At sixteen Maria blossomed into a young woman, her hair a mass of undulating mahogany curls, her ardent eyes shaped like almonds, her mouth a ripe plum. In his embrace, he was certain he could feel the beating of her heart. Her father gave them permission to compete that year.
Four years have passed, and theirs is a partnership of mutual respect, hard work—and passion for the dance. They agree to dance only with one another. Secretly, there is no one with whom he’d rather be.
Chapter 7
Maria
In asking a lady to go with you to a ball, it is customary to present her with a bouquet of flowers.
—Rudolph Radestock, The Royal Ball-Room Guide, 1877
The cell phone’s ring startles her.
“Hi, sugar.”
“Angel!”
“Can you believe I’m still at Lincoln Center Library? Looks like it might rain. Meet you at Union Square. Eight thirty. We’ll just have time for a coffee. Where are you?”
“At Dance. I got here at ten.”
“I’m envious. What a way to spend a Sunday.”
“I worked on spins. Think I’ve got them down.”
“How’s Times Square? Still there? You’re not too tired to go to the Ballroom?”
“Me? Never.”
“What are you wearing?”
“Is this an obscene call?” She laughs.
“Tonight!”
“Mambo Mama. Just for you.”
“Mm, my favorite dress. I love a women in red.”
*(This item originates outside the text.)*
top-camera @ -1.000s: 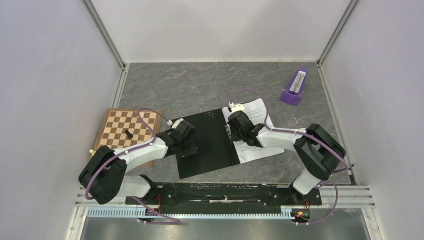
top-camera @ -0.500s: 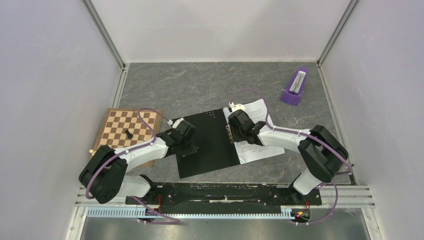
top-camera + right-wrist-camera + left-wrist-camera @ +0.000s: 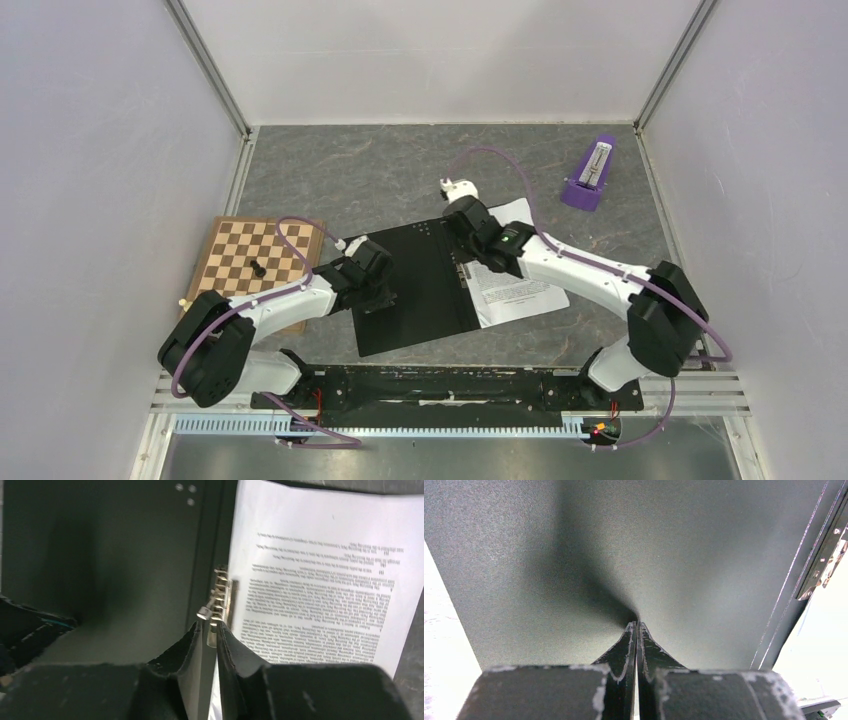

“See ya,” she teases. “Partner.”
The balls of her feet are on fire. She is exhausted. Letting her hair down, she takes off her practice shoes and sits on a folding chair to gaze out the windows overlooking Broadway. She has been practicing the rumba since ten in the morning. Eight hours working on her part of the routine, the tease-and-run, with its flirtations, the soft hip motions and spins. She needs to be sure on her feet. As she lifts one of her legs into the air, her calf muscles ache from the straight-legged international style.
Evening approaches, and Times Square’s signage, a vivid flicker of ruby, citrine, and sapphire, lights up the darkening city sky and reflects in the practice room mirrors as she dances in the room to the Brazilian sound of João Gilberto.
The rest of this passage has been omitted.